To the informed reader this may seem like a very basic intervention and I suspect it’s that simplicity that made it digestible. It was simple and consistent. This is something that we rarely experience in our organisation.
What didn’t work so well
Performance data is often resisted within the organisation where there has been a history of it prompting threats and punishment. From the start it was agreed that in order to create a safe environment, the data collected would be used as a prompt to positively reinforce any improvement in the occurrence of the targeted behaviours.
Through observations and feedback from team members we were able to detect some avoidance behaviours. In some cases the local manager, perhaps unintentionally had shaped the team members towards answering everything positively, since when the manager received his feedback he would talk to the team about the results, in order to avoid these discussions they filled the surveys in positively. There were a couple of examples of team managers encouraging team members to respond positively and, perhaps a little more extreme, an example of one local manager punishing the team for being honest in their responses. For the purpose of this intervention such examples were noted but not acted upon. However, it does highlight the need to make sure the manager’s manager is actively reinforcing the desired behaviours and not just the survey results!
An interesting point to note is that many of these sound bites were concentrated within two areas of the department. From observations of the leadership team there appeared unsurprisingly to be a correlation between what the leader was doing and the behaviour of the local managers. Data collected suggests that up to 25% of the data collected in the monthly surveys was unreliable as a result.
To conclude
We have often voiced frustrations at organisations’ preoccupation with employee opinions surveys, but in this case when combining the survey with the behavioural engineering model we had a great starting point to be able to make a diagnosis that was palatable for a group of senior and middle managers. The model also prescribed a simple solution.

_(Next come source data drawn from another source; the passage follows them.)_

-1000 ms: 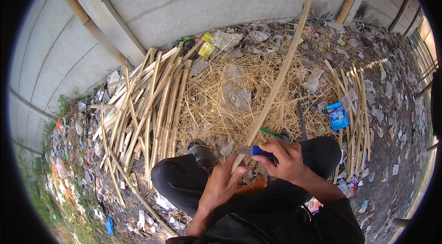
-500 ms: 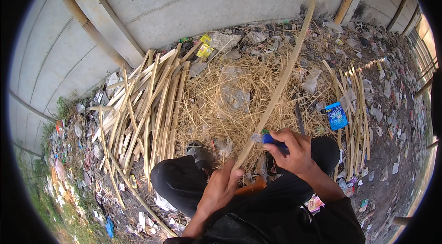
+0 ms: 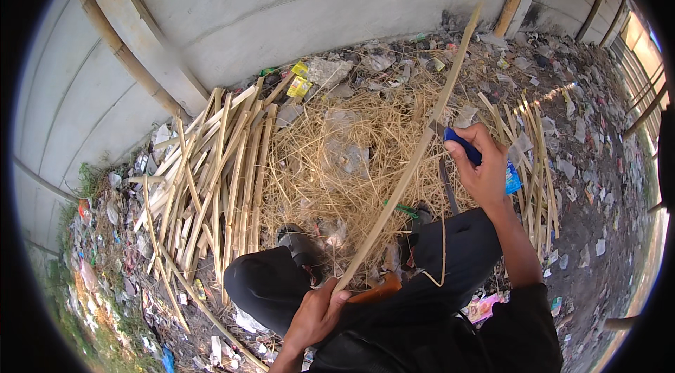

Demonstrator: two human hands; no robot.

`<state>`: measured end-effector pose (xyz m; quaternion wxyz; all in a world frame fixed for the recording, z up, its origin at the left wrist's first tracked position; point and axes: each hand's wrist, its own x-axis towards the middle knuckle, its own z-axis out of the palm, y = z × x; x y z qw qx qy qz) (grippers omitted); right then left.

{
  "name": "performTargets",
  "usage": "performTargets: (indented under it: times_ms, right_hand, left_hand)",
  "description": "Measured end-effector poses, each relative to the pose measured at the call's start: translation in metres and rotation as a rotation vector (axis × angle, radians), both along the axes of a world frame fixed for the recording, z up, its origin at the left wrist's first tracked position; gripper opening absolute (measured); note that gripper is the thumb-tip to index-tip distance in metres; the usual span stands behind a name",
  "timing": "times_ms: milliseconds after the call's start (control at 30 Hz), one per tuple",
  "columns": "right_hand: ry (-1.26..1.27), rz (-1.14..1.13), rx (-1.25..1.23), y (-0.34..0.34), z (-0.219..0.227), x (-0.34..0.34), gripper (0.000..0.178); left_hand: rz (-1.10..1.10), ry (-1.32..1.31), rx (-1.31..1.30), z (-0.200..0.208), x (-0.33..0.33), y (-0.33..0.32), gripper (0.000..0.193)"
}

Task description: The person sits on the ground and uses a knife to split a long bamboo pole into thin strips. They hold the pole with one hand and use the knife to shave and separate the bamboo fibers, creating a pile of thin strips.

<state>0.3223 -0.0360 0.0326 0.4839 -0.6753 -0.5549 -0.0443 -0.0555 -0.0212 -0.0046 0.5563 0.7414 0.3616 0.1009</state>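
No words or numbers can be read. Yellow packets (image 3: 299, 87), up high and a bit left of the middle, have marks too tiny to read. A blue packet (image 3: 512, 179) at the right is partly hidden.

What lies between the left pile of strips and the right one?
In the head view, mainly a heap of tan shavings, translucent plastic and a dark blade-like tool; the held strip crosses above.

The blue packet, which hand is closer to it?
Right. The right hand partly hides the blue packet in this view; the left hand is farther away, lower left, at the near end of the strip.
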Motion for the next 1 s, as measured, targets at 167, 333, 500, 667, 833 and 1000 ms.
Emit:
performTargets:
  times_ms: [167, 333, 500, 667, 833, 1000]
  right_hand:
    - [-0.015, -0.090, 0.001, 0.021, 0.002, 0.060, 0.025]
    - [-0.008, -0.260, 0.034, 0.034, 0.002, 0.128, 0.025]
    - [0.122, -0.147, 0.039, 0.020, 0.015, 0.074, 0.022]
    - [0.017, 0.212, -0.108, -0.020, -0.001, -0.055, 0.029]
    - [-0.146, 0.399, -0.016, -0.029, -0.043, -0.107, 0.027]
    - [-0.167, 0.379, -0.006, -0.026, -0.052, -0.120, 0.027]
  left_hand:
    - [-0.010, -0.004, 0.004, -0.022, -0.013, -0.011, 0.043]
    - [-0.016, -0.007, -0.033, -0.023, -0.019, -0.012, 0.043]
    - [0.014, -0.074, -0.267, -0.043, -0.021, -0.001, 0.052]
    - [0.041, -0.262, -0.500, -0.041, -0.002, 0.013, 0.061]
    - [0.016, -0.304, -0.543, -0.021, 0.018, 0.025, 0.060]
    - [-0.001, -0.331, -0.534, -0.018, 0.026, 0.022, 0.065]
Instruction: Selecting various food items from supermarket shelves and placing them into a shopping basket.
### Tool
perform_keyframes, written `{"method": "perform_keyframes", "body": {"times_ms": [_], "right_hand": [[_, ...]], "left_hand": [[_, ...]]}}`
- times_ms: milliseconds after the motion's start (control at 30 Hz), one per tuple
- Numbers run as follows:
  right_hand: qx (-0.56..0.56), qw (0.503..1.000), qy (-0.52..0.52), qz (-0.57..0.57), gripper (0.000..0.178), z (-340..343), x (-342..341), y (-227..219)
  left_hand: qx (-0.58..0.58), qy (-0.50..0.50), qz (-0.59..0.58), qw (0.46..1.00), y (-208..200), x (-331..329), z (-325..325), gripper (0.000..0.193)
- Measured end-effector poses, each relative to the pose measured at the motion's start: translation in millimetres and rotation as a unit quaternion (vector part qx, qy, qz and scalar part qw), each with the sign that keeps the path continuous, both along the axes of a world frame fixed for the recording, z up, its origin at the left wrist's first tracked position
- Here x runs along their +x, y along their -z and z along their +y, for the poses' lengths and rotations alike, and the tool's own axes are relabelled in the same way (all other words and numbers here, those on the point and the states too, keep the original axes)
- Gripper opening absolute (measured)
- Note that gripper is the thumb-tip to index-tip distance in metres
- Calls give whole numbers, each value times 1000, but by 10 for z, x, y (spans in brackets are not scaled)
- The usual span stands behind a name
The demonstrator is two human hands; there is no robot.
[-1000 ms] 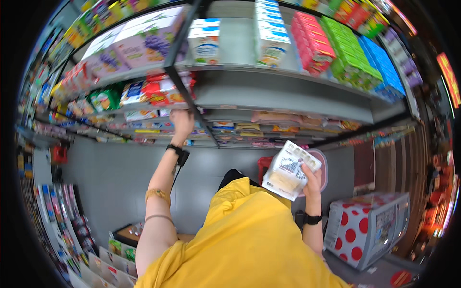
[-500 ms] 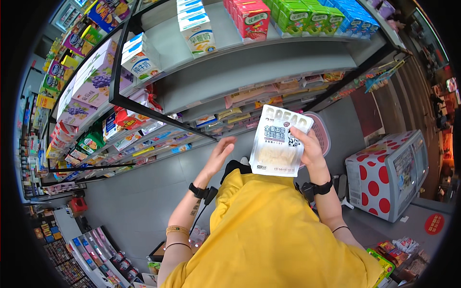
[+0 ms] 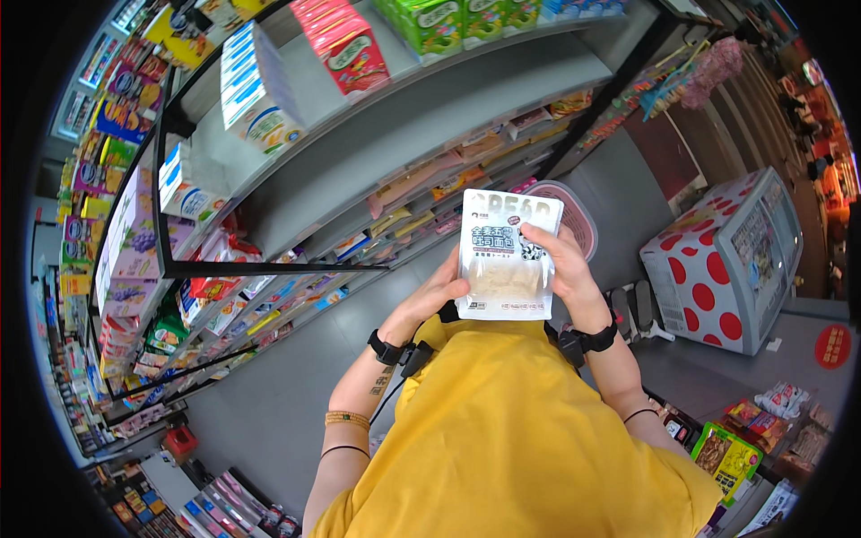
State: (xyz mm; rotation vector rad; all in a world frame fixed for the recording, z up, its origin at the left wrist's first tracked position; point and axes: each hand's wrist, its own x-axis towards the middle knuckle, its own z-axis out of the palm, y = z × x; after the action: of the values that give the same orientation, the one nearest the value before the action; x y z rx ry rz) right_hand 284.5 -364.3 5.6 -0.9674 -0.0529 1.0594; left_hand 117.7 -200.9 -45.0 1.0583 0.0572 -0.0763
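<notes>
– While you've got the view, what's where, left to right?
– Left hand half-closed on white pouch, thumb at its left edge; pouch between hands, just beyond yellow shirt; right hand half-closed too, thumb on front; dotted freezer well apart

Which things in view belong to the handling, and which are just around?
In use:
- white pouch, held upright to view
- left hand, on its left edge
- right hand, on its right edge

Just around, untouched:
- red cartons on shelf
- pink basket
- red-dotted cabinet
- yellow-green packet
</notes>
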Motion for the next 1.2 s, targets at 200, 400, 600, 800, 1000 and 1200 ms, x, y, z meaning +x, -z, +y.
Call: {"method": "perform_keyframes", "body": {"times_ms": [200,400,600,800,1000,1200], "right_hand": [[-8,999,15,-29,32,-48,134,93],[-3,1000,2,-4,37,-78,279,139],[-21,997,3,-80,70,-196,386,145],[-28,980,-108,-164,98,-308,304,164],[-23,984,-135,-117,106,-331,333,165],[3,960,-179,-217,101,-440,296,235]], "left_hand": [[-76,15,108,991,-108,207,-75,95],[-106,-7,158,982,-99,376,-156,75],[-137,-40,160,977,9,442,-119,69],[-77,-57,156,983,47,488,-78,89],[3,-70,102,992,-52,511,-108,93],[10,-74,66,995,-199,499,-110,91]]}}
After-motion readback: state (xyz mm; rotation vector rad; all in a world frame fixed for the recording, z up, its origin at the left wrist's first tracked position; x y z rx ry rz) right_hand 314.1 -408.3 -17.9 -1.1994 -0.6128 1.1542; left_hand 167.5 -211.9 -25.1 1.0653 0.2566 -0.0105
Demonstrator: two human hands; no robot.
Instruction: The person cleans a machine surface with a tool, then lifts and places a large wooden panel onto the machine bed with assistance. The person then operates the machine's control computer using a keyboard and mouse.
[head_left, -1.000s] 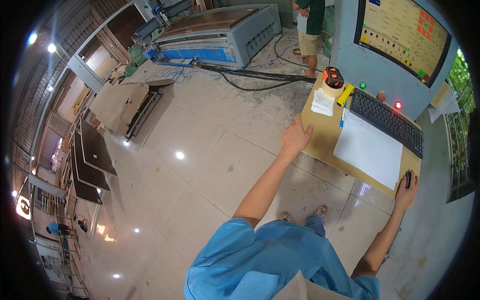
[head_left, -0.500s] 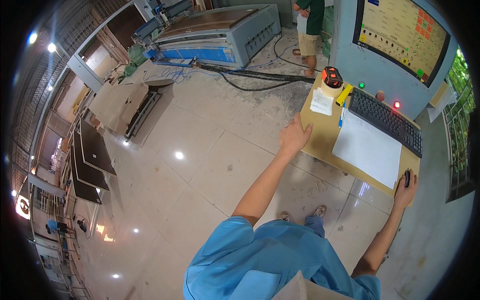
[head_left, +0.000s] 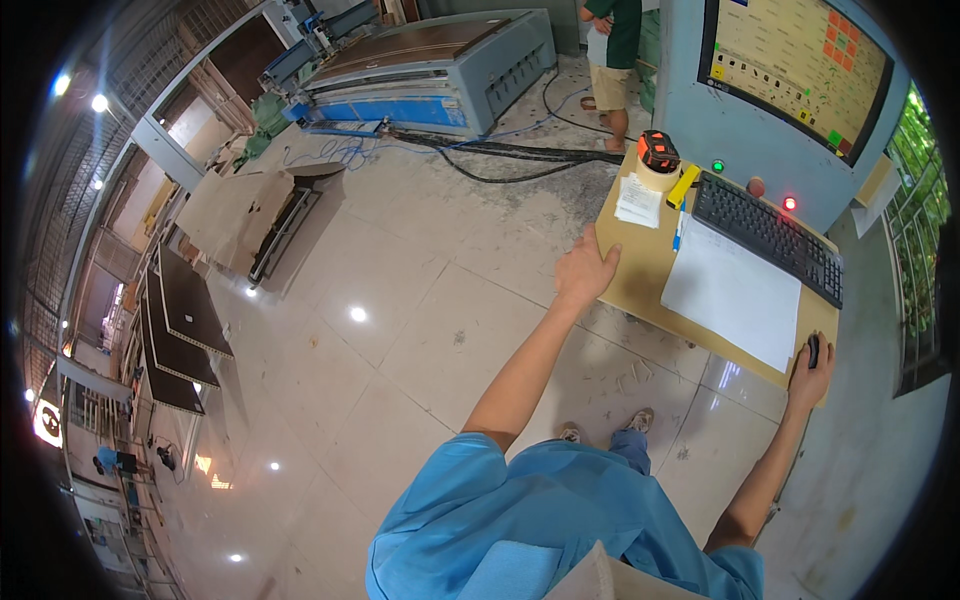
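Observation:
My left hand [head_left: 582,270] is at the left edge of a tan desk board [head_left: 640,278], its thumb on top and its fingers curled at the edge. At the board's right end, my right hand [head_left: 811,382] is closed over a black computer mouse [head_left: 813,350]. Between the hands lies a blank white sheet of paper [head_left: 735,290]. A black keyboard [head_left: 768,240] sits behind it, below a lit monitor [head_left: 798,75] set in a blue-grey cabinet. A blue pen [head_left: 680,228] touches the sheet's left side.
On the board's far corner are small paper slips [head_left: 638,202], a tape roll [head_left: 657,177] topped by an orange-black tape measure [head_left: 658,150], and a yellow tool [head_left: 683,186]. Another person [head_left: 611,70] stands beyond, near a large flatbed machine [head_left: 430,80]. Cables [head_left: 500,155] cross the floor. Dark panels [head_left: 190,310] lean at left.
The view has shifted very slightly. Both hands keep their places on the board and the mouse.

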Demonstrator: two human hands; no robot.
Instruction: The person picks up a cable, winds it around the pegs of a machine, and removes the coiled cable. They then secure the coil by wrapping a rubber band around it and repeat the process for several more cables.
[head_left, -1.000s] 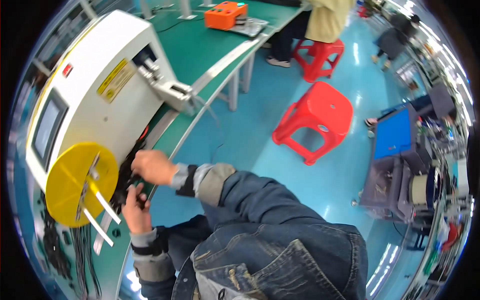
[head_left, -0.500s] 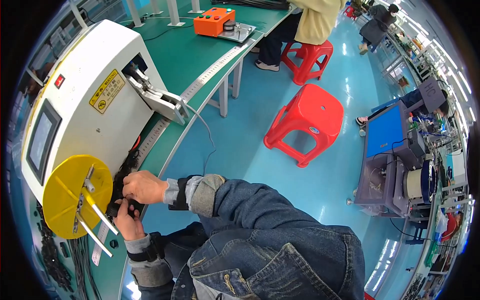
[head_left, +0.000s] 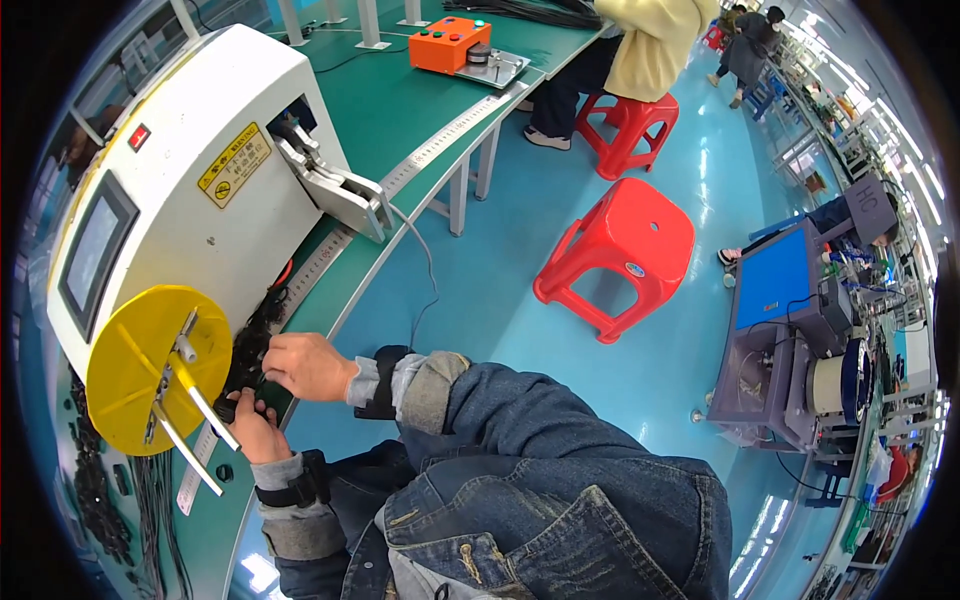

Overly complicated bureaucratic organisations desperately need to move forward with focused diagnosis and simple solutions. From my experience, a behavioural approach can deliver just that. The results of this intervention certainly demonstrate that finding those leverage points can have a big impact with relatively little effort.
Delivering an improvement on a highly valued yet subjective employee opinion survey buys us some credits in the bank to push on to the next step. This intervention is just the first step in getting the base behaviours to occur. We need to shape a closer connection with tracked business results and increasing the frequency to make it meaningful. But first we have a new director, new management and a reorganisation to contend with. In true corporate tradition, when you start to see some improvements you know its time to throw everything back up in the air!
Allison Reynolds is employed by a large utility company in the UK. In her current role as a performance manager she provides training and coaching for managers and team members who wish to use behavioural management and work process improvement techniques to improve business performance.